Tangled Up on Blue
The submerged root-ball looked like a horror movie prop. Its deepest mysteries were hidden in shadow, but what reached the light was pure menace. Meaty shrouds of river gunk waved from grabby tentacles over crevices pregnant with evil possibility. No one yelled “don’t go in there!”, and they didn’t need to. I knew I wanted nothing to do with it. Damned if somebody wasn’t beckoning me though – quiver, tug, quiver, shake, tug – through leader, line, rod and cork. My fish, irrevocably snagged, yet somehow still tied to me, was down there, in the dark place.
I didn’t have a plan exactly as I sloshed forth from the shallows, but the image in my head was of a few bold strides to the beast’s antechambers, followed by a swashbuckling lunge with the net, and then me straightening, damp but triumphant, with a hero’s reward. And my son would get one hell of a show from his front-row seat, on my back. Surely I would win his enduring admiration.

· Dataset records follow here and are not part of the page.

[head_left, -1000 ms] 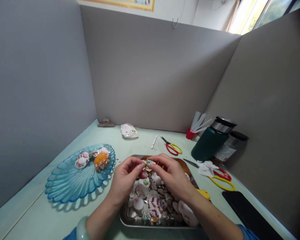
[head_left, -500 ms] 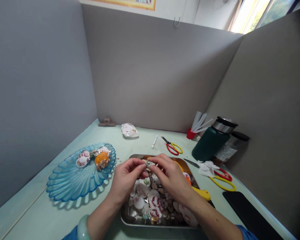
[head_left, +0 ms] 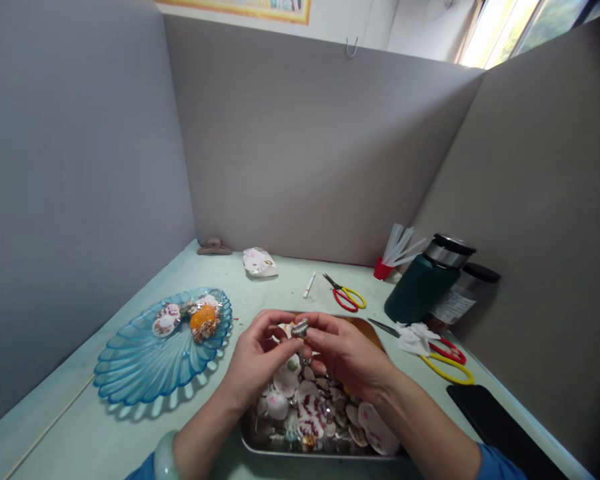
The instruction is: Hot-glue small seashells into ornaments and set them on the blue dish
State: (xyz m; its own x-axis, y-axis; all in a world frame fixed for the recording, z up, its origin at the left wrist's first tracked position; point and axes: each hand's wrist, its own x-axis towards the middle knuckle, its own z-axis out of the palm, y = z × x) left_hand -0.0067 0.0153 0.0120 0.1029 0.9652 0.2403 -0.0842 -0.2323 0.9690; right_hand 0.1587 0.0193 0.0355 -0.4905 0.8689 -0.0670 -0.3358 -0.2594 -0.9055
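Head view: both hands meet at lower centre of the frame. Left hand and right hand each pinch a small shell with thumb and fingertips closed on its edges, probably so its face stays visible. The small shell is raised just above the far end of the metal tray, so a slip would likely land it back among the loose shells piled there. Blue glass plate sits at lower left, just beside the tray, with a few decorated shells grouped at its far edge. Right of frame: small scissors, larger scissors under a tissue, green flask, all on the counter, apart from the hands.
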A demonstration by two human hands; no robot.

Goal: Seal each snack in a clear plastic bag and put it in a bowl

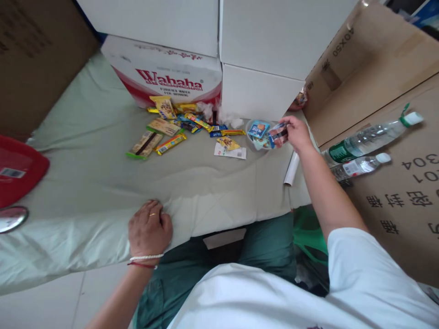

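Note:
My right hand (295, 132) pinches a small dark-and-red snack packet (279, 135) at the right rim of a clear plastic bowl (252, 145). Inside the bowl lie blue packets, one of them a light blue snack packet (258, 129). Down on the pale green cloth (209, 183), near the table's front edge, rests my left hand (149, 228), its fingers curled under and nothing visible in them. Left of the bowl are a yellow triangular packet (228, 143) and a white packet (230, 151). Several wrapped snacks, including a green-ended bar pack (144, 143), lie further left.
Behind the snacks stand a Wahaha carton (164, 75) and white boxes (264, 89). A white paper roll (291, 169) lies beneath my right forearm. Two water bottles (372, 137) are by a cardboard box (411, 192) at right. A red object (20, 171) sits far left.

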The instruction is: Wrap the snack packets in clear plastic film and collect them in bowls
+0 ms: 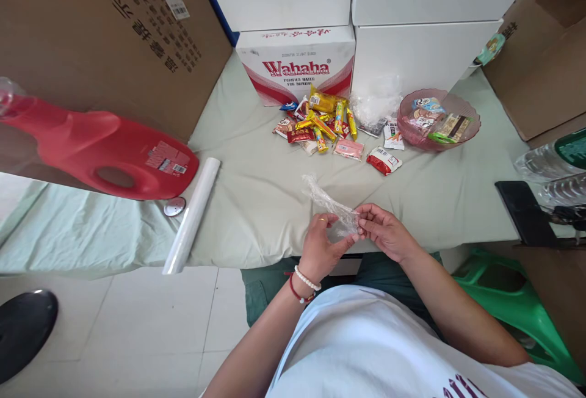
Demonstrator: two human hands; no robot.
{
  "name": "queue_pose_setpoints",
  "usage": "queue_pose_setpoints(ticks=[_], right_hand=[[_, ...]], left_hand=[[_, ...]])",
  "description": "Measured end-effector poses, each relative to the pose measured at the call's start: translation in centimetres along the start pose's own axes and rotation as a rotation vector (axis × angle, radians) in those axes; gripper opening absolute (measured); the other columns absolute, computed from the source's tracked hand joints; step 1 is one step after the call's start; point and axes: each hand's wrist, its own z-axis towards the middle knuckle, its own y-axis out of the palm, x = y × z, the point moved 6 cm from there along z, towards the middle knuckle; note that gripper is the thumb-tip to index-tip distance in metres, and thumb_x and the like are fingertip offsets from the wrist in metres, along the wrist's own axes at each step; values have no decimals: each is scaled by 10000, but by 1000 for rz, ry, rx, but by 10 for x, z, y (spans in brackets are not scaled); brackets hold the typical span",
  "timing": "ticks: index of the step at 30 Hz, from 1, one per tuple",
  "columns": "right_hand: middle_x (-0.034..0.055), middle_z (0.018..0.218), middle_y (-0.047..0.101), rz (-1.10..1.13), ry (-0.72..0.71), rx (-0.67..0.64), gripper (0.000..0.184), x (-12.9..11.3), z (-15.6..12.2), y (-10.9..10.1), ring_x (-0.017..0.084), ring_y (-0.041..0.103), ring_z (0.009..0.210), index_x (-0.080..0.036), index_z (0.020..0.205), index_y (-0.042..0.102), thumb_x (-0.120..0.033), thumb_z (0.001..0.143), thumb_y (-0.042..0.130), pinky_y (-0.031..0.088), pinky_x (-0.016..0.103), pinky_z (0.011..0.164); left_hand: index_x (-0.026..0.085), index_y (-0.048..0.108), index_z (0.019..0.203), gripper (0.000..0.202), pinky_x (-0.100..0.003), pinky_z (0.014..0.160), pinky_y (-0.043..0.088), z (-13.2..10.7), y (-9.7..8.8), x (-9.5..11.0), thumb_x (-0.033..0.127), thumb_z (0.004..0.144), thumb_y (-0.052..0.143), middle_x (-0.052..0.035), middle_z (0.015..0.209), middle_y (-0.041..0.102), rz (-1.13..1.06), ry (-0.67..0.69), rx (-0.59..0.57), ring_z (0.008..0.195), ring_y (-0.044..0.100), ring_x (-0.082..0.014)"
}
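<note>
A crumpled strip of clear plastic film [332, 206] stretches from between my hands up to the left, over the cloth near the front edge of the table. My left hand [324, 246] is closed on its lower end, thumb pointing right and fingers curled. At the same end, my right hand [384, 232] pinches the film between thumb and fingertips. The fingers of both hands nearly meet there. Whether anything small lies inside the film I cannot tell. Beyond it lie a red-and-white snack packet [383, 160] and a pink packet [348, 148].
Several yellow snack sticks [324, 129] lie in a pile before a Wahaha carton [297, 59]. Right of them are bunched clear plastic [373, 108] and a pink glass bowl [473, 123] holding packets. A white roll [192, 218] and red jug [114, 154] lie left; a phone [524, 212] lies right.
</note>
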Motion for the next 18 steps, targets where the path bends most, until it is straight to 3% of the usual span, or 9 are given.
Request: queue_pose_setpoints(ticks=[2, 4, 7, 10, 12, 15, 18], right_hand=[[-19, 816, 619, -19, -6, 19, 396, -1, 1, -2, 118, 568, 703, -240, 960, 724, -439, 691, 938, 483, 261, 628], [-21, 814, 617, -46, -17, 56, 404, -2, 1, -7, 117, 565, 703, -238, 949, 721, -447, 682, 940, 488, 264, 637], [-24, 813, 604, -57, -12, 97, 417, 0, 2, -15, 118, 563, 712, -236, 932, 716, -460, 663, 944, 495, 268, 653], [-23, 809, 594, -65, 13, 113, 417, 4, 5, -19, 123, 549, 710, -233, 908, 714, -471, 651, 941, 489, 274, 653], [-20, 802, 589, -88, 13, 117, 412, 6, 8, -19, 125, 528, 698, -232, 902, 721, -493, 659, 927, 475, 276, 644], [-11, 811, 599, -149, -32, 109, 395, 4, 12, -16, 130, 503, 703, -236, 891, 736, -546, 698, 887, 462, 280, 656], [0, 868, 641, -225, -102, 91, 382, 0, 13, -9, 155, 537, 793, -244, 870, 746, -587, 737, 850, 486, 297, 743]], left_hand=[[218, 682, 880, 218, -314, 760, 503, 2, 5, -1, 370, 768, 791, -34, 910, 673, 36, 26, -40, 849, 624, -182], [219, 655, 784, 139, -294, 714, 477, 4, 5, -7, 339, 832, 706, -9, 792, 649, -2, -16, -53, 749, 597, -157], [218, 624, 804, 227, -275, 651, 465, 3, 0, -22, 431, 856, 684, 4, 732, 643, -174, -134, -48, 669, 579, -142], [218, 583, 854, 336, -293, 686, 522, -1, -10, -38, 527, 830, 712, -14, 777, 678, -369, -227, 11, 726, 641, -163], [217, 562, 856, 354, -302, 687, 537, -5, -20, -48, 526, 811, 729, -12, 768, 663, -387, -260, 62, 724, 646, -166], [210, 586, 892, 297, -309, 700, 537, -13, -39, -49, 433, 787, 751, -25, 850, 646, -186, -190, 187, 767, 634, -167], [213, 619, 1048, 259, -366, 866, 556, -18, -47, -26, 365, 854, 700, -80, 1087, 651, 29, 34, 276, 1018, 648, -210]])
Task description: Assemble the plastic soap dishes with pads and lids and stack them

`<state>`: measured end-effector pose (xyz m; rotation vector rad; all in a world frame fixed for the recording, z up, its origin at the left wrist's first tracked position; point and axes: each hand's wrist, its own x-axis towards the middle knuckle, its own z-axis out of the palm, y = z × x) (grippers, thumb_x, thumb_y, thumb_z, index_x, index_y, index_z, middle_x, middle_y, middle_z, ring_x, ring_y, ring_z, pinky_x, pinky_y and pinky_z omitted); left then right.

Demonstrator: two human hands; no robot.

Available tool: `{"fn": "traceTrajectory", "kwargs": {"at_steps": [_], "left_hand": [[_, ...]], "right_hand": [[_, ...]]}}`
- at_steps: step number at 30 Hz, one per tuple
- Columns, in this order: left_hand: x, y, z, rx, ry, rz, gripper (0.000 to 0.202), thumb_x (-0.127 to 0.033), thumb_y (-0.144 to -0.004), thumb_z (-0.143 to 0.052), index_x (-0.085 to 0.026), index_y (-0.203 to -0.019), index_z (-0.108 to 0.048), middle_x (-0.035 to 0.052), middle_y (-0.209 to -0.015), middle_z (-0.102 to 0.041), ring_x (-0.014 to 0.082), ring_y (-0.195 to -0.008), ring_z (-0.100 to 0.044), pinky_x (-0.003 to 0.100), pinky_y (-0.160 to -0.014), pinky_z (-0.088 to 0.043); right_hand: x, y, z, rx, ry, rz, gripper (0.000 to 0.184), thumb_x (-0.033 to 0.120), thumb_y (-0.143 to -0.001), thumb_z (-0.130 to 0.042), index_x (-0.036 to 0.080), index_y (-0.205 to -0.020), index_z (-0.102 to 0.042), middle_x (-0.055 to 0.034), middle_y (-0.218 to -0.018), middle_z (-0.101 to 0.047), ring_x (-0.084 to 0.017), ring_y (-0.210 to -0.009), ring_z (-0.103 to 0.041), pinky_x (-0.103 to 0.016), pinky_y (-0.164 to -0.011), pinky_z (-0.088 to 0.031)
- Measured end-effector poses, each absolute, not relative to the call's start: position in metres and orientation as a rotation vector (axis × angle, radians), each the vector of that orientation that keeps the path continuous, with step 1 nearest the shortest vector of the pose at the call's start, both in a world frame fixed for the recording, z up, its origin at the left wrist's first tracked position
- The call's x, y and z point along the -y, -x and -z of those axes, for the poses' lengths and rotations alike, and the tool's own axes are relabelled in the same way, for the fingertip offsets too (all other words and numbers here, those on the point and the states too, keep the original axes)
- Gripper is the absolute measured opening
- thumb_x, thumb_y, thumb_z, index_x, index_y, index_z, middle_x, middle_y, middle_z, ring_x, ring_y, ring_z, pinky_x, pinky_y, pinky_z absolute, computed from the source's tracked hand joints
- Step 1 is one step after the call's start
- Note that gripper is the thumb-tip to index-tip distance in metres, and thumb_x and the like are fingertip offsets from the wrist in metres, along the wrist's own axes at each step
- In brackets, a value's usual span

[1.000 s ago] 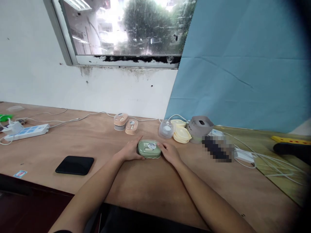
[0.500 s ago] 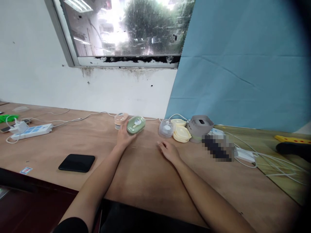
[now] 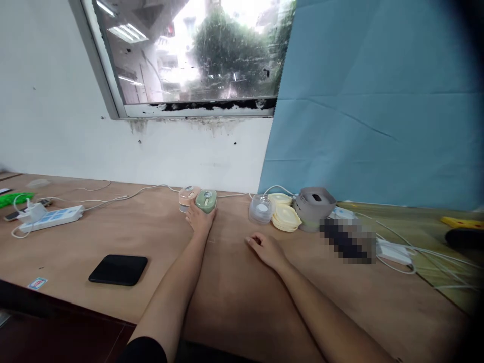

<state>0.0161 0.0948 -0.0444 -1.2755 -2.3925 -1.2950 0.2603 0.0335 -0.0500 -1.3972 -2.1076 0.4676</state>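
My left hand (image 3: 200,218) is closed around the lower sides of a small container with a green lid (image 3: 206,200), which stands near the wall. Directly left of it, a similar container with a pink lid (image 3: 188,194) is partly covered by the fingers. My right hand (image 3: 266,249) rests on the table, fingers loosely curled, thumb and forefinger a little apart, with nothing visible in them. Beyond that hand are clear plastic containers or lids (image 3: 260,209) and a stack of pale yellow lids (image 3: 286,219).
Grey stacked containers (image 3: 316,198) stand right of the yellow lids, beside a blurred-out patch. A black phone (image 3: 118,269) lies left of my arm. White power strips (image 3: 56,218) and cables run along both sides. A wall with a window backs the wooden table (image 3: 230,292).
My left hand has brought the green-lidded container from a tilted position to upright beside the pink-lidded one. My right hand stays about where it was. The view has tilted up slightly.
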Motion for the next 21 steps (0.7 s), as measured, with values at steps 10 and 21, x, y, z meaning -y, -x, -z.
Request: {"fn": "traceTrajectory", "kwargs": {"at_steps": [10, 21], "left_hand": [[-0.097, -0.018, 0.038, 2.412, 1.336, 1.376, 0.106, -0.064, -0.067, -0.065, -0.009, -0.141, -0.014, 0.0292, -0.134, -0.039, 0.0398, -0.126, -0.037, 0.053, -0.098, -0.031], [-0.044, -0.047, 0.043, 1.975, 1.796, 1.338, 0.081, -0.045, -0.083, -0.054, -0.008, -0.144, -0.018, 0.0225, -0.143, -0.033, 0.0336, -0.134, -0.028, 0.048, -0.108, -0.024]], "right_hand": [[-0.031, -0.26, 0.049, 2.094, 1.389, -0.484, 0.032, 0.047, -0.086, -0.048, 0.021, -0.077, -0.065, -0.0022, -0.075, -0.068, -0.017, -0.067, -0.058, -0.026, -0.057, -0.032], [-0.036, -0.263, 0.05, 1.923, 1.33, -0.421, 0.03, 0.043, -0.086, -0.047, 0.02, -0.082, -0.065, -0.0022, -0.072, -0.066, -0.017, -0.065, -0.056, -0.026, -0.061, -0.036]]}}
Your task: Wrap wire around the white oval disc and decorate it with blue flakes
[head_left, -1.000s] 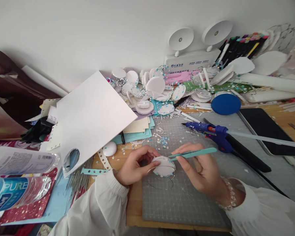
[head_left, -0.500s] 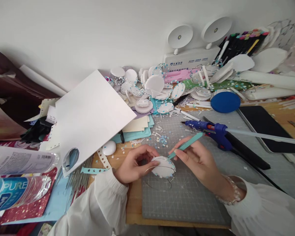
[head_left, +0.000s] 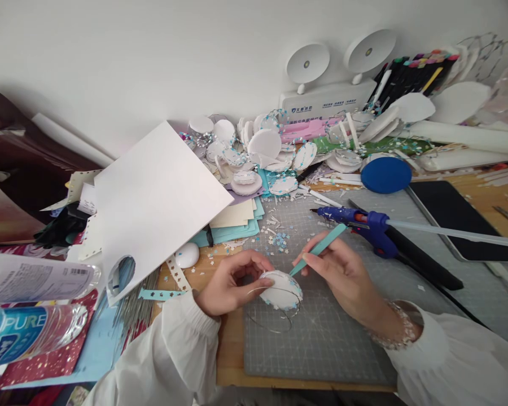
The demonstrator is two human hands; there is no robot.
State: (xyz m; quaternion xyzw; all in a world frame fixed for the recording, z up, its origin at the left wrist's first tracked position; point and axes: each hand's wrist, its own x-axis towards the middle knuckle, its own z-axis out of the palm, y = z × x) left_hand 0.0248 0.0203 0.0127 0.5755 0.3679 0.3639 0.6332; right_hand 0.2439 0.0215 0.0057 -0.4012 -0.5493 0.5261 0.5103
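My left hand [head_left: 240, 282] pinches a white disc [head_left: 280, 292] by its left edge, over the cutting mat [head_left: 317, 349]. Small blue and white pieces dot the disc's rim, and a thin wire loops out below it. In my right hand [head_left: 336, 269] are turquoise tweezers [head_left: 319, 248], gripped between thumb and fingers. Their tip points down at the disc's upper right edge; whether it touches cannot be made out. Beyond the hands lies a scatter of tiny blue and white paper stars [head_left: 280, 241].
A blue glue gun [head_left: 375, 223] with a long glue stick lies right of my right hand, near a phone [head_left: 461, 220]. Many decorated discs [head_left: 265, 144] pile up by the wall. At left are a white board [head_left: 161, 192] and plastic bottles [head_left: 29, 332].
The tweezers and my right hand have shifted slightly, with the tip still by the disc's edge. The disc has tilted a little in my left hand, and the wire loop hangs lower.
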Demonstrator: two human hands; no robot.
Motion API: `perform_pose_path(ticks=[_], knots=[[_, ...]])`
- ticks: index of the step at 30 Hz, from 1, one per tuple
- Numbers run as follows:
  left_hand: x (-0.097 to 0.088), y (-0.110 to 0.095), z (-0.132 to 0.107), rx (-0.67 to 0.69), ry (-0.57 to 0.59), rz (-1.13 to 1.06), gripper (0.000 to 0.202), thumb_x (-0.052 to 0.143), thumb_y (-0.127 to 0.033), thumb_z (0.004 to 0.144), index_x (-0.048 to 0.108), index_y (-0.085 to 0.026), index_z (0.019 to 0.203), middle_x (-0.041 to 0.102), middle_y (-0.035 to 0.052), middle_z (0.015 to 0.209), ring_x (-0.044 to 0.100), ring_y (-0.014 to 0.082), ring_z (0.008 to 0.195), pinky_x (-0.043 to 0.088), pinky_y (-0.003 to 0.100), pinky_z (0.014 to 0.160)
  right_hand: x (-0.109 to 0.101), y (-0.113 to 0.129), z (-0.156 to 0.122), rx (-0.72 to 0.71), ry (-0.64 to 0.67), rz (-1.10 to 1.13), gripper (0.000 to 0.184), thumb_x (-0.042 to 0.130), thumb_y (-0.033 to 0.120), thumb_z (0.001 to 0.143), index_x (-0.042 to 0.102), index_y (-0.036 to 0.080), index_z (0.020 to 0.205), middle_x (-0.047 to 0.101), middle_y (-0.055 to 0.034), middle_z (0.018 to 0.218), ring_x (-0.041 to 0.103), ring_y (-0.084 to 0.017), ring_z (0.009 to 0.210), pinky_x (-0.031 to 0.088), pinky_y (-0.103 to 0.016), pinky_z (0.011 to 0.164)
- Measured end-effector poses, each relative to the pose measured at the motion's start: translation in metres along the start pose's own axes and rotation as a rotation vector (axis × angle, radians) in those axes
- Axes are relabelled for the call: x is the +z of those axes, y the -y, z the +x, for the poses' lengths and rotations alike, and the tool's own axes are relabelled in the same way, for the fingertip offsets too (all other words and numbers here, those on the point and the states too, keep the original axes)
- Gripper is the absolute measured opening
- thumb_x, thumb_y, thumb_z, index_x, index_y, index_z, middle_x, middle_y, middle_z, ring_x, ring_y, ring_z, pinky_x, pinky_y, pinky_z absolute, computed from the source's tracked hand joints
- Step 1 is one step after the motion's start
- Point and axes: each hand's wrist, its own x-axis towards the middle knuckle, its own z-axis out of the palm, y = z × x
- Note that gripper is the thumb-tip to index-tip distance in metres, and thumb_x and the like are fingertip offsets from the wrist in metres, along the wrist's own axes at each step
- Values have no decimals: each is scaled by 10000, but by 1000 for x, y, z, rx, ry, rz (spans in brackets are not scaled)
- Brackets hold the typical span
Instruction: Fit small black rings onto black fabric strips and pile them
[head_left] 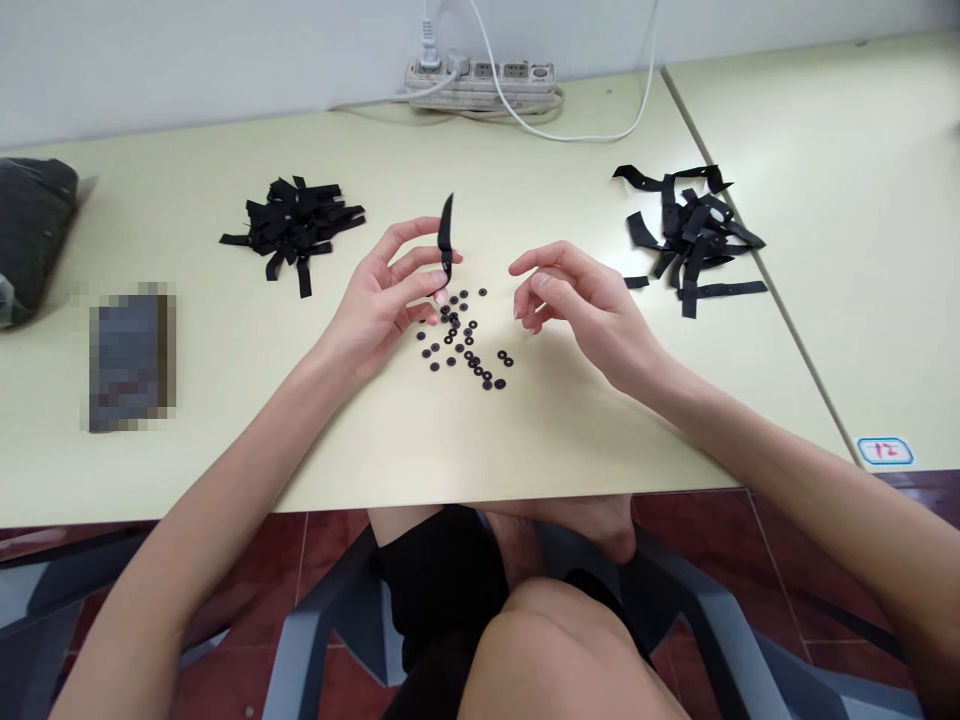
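Note:
Between the thumb and fingers of my left hand [382, 285] is a short black fabric strip [445, 235], its free end pointing up. A small round fitting shows on the strip near my thumb. My right hand [574, 295] hovers to the right with its fingers curled and thumb close to the forefinger; whether a small piece sits between them I cannot make out. Below and between both hands, several small black ring-shaped snap pieces [475, 361] lie scattered on the pale table [420, 440]. Some of them are hidden behind my left fingers.
One pile of black strips [292, 225] lies at the left, another pile [694, 235] at the right. A power strip [480, 88] with white cables stands against the wall. At far left are a dark bag [34, 235] and a blurred-out dark object [129, 360].

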Motion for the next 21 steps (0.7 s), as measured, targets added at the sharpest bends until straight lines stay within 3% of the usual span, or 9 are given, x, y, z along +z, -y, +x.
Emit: perform_pose_path(ticks=[7,12,17,21], knots=[[-6,3,2,25,-68,43,429,888,-353,869,751,-339,1275,786,32,1176,739,136,820,651,236,648,0,1,0,0,10,-2,173,627,424,1133,688,263,1140,689,-1,855,692,-178,829,618,-359,792],[-11,9,5,33,-118,68,285,843,-416,916,742,-293,1152,788,46,1190,791,170,1030,689,248,788,1,1,1,7,25,0,151,621,379,1125,702,251,1126,698,-1,853,677,-166,810,610,-347,785],[-29,14,17,35,-205,-28,360,872,-459,871,709,-309,1156,763,5,1382,704,245,1370,669,396,1085,1,2,0,19,53,-10,116,614,322,1116,701,245,1122,704,0,861,667,-159,793,606,-351,796],[-59,14,27,78,-246,-94,483,917,-463,816,635,-350,1191,725,-136,1388,572,189,1505,450,461,1376,-1,1,0,17,85,-39,112,610,303,1109,706,247,1118,714,-3,878,660,-158,795,596,-353,803]])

The precise order of what happened next escaped me. Three events converged, more or less, on one moment. The sturdy freestone underfoot became gutless silt, and I lost a foot of altitude. Two fish – big fish, glad they didn’t blow out my ACL fish, fish I’d been looking for all spring and most of the winter fish – bolted so closely by each knee that I felt my waders sucked momentarily outward. My son shrieked.
“Dada, Dada NOOOO… FISH, FISH, Big Blue Fish… fish’ll eat you!”
You, he said, not us. I guess he figured he’d untether himself and backstroke unmolested to safety once I was down. Soiled boxers notwithstanding, I was still only butt deep when Steven broke the spell.
“Dude you’re kidding yourself. No way he hasn’t broken you off in that mess.”
That was a week ago. My son and I have been fishing twice since then, but I’ve not waded without stern warnings from him about the Big Blue Fish. He tells me he can see its spots. The fish that damn near knocked me over were brown trout. It begs the question… just what was tugging at my line?